Что ему сказала Поэтесса? «Я буду рядом и при необходимости приду на помощь». И где она? Правильно говорят: женщинам верить нельзя…
И тут Москвину показалось, будто вновь слышит ее голос, она декламирует очередные стихи:
«Прикоснись ко мне хотя бы во сне.
Когда лунный свет на полу серебром,
Когда ночь темна, и в твоем окне
Пляшут черные тени в огне голубом…»
Федора затрясло, теперь эта лирическая поэзия была для него проклятьем, предательством. Он не верил ни слову, но стихи вновь врывались в него, точно ласковый обман врача в душу обреченного неизлечимой болезнью:
«Пусть прозрачной и чистой приснится река,
Пляж, заросший весь изумрудной травой.
И согреет руки твоя рука,
Зазвучит над рекой голос мой…»
– Пошла ты! – не выдержав, заорал Федор в пустоту улицы.

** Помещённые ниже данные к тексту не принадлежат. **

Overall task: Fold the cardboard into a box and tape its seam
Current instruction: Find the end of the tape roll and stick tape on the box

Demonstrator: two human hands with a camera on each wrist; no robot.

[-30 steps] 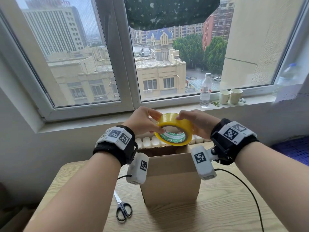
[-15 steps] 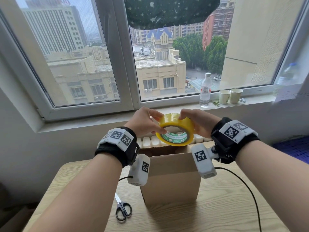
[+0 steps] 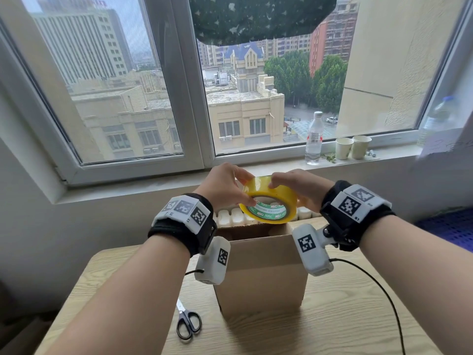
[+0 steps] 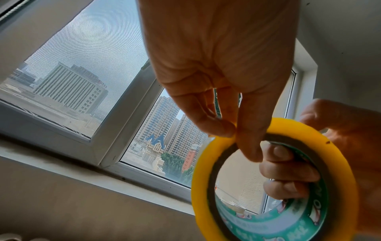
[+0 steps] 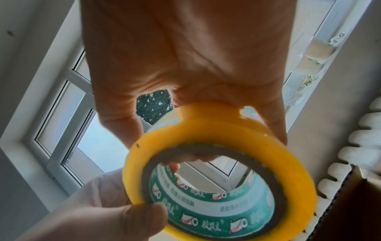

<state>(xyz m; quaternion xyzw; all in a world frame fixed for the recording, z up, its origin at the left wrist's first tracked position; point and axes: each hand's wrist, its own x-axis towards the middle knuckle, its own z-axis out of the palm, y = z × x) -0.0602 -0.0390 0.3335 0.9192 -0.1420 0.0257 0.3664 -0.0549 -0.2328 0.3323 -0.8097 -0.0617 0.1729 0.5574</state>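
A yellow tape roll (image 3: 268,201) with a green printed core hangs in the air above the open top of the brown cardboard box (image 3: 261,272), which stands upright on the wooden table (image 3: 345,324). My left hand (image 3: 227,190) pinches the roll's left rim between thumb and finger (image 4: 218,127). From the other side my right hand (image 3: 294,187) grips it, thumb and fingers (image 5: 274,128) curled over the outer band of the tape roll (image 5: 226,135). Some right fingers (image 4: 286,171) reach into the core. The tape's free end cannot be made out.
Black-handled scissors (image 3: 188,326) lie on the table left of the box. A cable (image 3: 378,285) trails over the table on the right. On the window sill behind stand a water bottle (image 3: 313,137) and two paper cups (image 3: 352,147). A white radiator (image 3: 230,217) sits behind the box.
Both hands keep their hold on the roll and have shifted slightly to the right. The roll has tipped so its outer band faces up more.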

Он не верил не только ей, он НЕ ВЕРИЛ НИКОМУ! Он знал лишь одно: надо спасать свою шкуру! Как?
А в это время на другом конце города происходили не менее драматические события, героиней которых стала одна молодая особа. Она выходила из ресторана, активно поддерживаемая своим кавалером. Ей казалось, что она не идет, а плывет, словно яхта ее отца, по бесконечным водам океана. Волны бушуют, швыряют судно в разные стороны, и оно вот-вот перевернется…

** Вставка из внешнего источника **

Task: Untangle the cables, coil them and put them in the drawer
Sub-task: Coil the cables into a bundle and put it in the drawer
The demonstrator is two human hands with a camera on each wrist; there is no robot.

– Осторожнее, Нинель! – умолял бой-френд. – Здесь ступенька, теперь еще одна…
– Да пошел ты! – отчаянно дыхнула перегаром девица.
– Нинель, – заныл парень. – Я же забочусь о тебе. Ты мне безумно нравишься.
– А ты мне нет, импотент гребаный.
– Импотент?.. Разве ты была не удовлетворена?
– Чем?! Твоим маленьким х…?
– Почему он маленький? – окончательно растерялся юноша.
– Спроси об этом у родителей, – и она заржала, как взбесившаяся лошадь.
– Я постараюсь исправиться…
– Рожденный ползать, милый, может только ползать…
Бой-френд терпел любые оскорбления, очевидно, Нинель ему сильно нравилась. Любопытно, что никто – ни официанты, ни швейцар не смотрели на эту пару с издевкой, или осуждением. Наоборот, все почтительно кланялись пьяной девице, или же предлагали бой-френду помощь. А Нинель, чувствуя безнаказанность, задиралась то к одному, то к другому, причем ее наглость все возрастала. Одному официанту она залепила пощечину, его коллегу – женщину ущипнула за зад, заявив, что хочет новых ощущений. И тут же, хохоча, бросила: «Не надейся, сучка!». Больше всего досталось толстому швейцару при входе, Нинель предупредила, что в следующий раз «засунет ему в задницу пылесос и высосет из брюха весь ненужный сор». Швейцар согнулся и подобострастно захихикал: – Ну и шутница вы!
Старик и Мастер, спрятавшись за соседним домом, наблюдали за этой картиной. Старик усмехнулся:
– Хорошенькое воспитаньице у дочки высокопоставленного лица.
– Какое воспитание! – ответил Мастер, – большинство нашей элиты выбились из низов, не только социальных, но и интеллектуальных. Кто стали в России первыми приватизаторами? Партаппаратчики, люди из торговой мафии, рэкетиры, да так называемые интеллигенты-революционеры…
– А чем вас не устраивают последние? – хитро подмигнул старик, – все-таки интеллигенты.
– По мне это самая страшная порода людей, Василий Петрович. Они – сознательные разрушители, Базаровы (герой романа И.Тургенева «Отцы и дети», являлся нигилистом, говорил, что его задача разрушать, а не созидать. – Прим. авт.) нашего времени. В конце концов, именно из этой «породы» вышли и Перовская, и Ленин, и Ельцин – вся жуть нашей истории.